As you are estate planning, it is important to consider the tax implications and strategies related to charitable contributions. When you donate to charity during your lifetime, you're able to reduce your taxable income by making itemized deductions for these contributions.
If you plan to continue philanthropy after death, it is important to consider the tax treatment of assets donated to charity. Just because you leave assets with the intention of donating to charity, the trust or estate may not automatically qualify for a charitable deduction.
The IRS has requirements for trusts and estates that must be met for the entities to qualify for charitable deductions. Be sure to keep these requirements in mind as you are drafting your trust and estate planning documents.

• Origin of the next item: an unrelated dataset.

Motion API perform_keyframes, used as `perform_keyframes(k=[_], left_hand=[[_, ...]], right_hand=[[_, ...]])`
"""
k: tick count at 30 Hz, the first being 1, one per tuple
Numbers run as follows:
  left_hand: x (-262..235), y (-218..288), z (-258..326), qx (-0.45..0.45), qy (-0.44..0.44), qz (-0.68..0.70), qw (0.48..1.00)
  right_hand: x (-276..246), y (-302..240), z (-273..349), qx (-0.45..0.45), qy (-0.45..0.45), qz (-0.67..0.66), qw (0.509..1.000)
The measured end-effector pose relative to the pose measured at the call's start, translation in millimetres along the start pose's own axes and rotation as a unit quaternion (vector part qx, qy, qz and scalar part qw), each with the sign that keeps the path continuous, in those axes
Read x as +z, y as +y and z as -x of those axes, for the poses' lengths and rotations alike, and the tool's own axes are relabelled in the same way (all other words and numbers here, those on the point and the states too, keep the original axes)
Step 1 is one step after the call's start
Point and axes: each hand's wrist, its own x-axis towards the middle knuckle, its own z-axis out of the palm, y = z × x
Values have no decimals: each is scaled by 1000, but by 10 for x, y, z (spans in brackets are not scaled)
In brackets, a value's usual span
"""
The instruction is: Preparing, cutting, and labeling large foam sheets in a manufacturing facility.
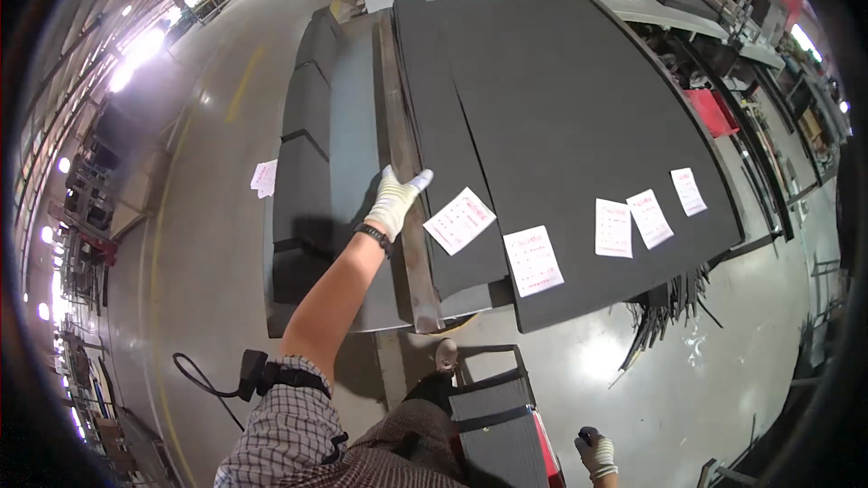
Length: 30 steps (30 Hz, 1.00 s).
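My left hand [396, 202], in a cream work glove, lies across a long brown-grey metal bar [425, 285], gripping it between thumb and fingers. Running away from me, the bar separates narrow dark strips on its left from large dark grey sheets [561, 99] on its right. Close to the thumb, a white printed paper slip [460, 220] rests on a narrower dark sheet [466, 271]. Low on the right, away from the sheets, my gloved right hand [597, 457] is closed around something small and dark that I cannot make out.
More paper slips [534, 260] lie along the sheets' near edge. Folded dark panels [303, 117] stand at the left. Thin dark offcuts [665, 307] hang below the right corner. A dark grey case-like stack [493, 416] is beside my legs. Machinery with a red part [712, 112] stands right.
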Motion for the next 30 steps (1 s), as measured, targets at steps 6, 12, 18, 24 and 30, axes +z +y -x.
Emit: perform_keyframes(k=[6, 12, 18, 24, 30], left_hand=[[-287, -312, 1951, 188, 134, 69, 971], [0, -762, 3960, -217, -260, 342, 877], [-292, -1122, 4230, -359, -311, 578, 664], [-469, -1551, 4112, -363, -293, 659, 590], [-1086, -1973, 4366, -150, -636, 281, 703]], right_hand=[[-41, -583, 575, -115, 44, -67, 990], [-103, -1283, 1062, -167, -114, 227, 953], [-290, -464, 2261, -162, -224, 391, 878], [314, -1250, 3107, 82, -267, 343, 897], [708, -3213, 2117, -84, -57, -206, 973]])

Donating assets to charity can have more favorable tax implications because trusts/estates do not have an adjusted gross income limit on deductions like individuals do. Utilizing a donor-advised fund or a charitable trust can provide immediate tax deductions while also reducing the gross estate value.

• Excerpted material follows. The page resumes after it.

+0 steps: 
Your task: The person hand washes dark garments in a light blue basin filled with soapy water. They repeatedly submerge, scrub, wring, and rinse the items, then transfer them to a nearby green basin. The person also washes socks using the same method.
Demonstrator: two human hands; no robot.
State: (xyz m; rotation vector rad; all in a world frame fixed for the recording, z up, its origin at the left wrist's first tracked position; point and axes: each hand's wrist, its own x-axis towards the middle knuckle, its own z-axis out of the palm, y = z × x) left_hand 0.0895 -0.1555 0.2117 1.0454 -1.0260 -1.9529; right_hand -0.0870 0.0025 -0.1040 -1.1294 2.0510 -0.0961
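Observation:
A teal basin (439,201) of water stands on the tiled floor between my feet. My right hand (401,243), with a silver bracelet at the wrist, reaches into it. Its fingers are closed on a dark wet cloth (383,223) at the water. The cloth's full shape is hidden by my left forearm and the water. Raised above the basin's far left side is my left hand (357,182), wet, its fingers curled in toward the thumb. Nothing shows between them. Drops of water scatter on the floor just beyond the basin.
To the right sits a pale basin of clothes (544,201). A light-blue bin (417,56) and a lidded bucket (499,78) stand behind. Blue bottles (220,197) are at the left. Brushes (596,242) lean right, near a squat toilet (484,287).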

Keep the following in mind to make the most of your charitable giving:
Ensuring your gifts get the tax breaks they deserve.
Find extra perks in giving through trusts or estates.
Remember, excess contributions can’t be carried forward.
Choose smart ways like donor funds to maximize impact.
Tailor your giving, whether new or in your legacy, for the biggest impact.
Charitable giving, whether personally or through trusts and estates, can have significant tax implications. To learn more, please contact Richard Kollauf, a Principal at SVA Certified Public Accountants.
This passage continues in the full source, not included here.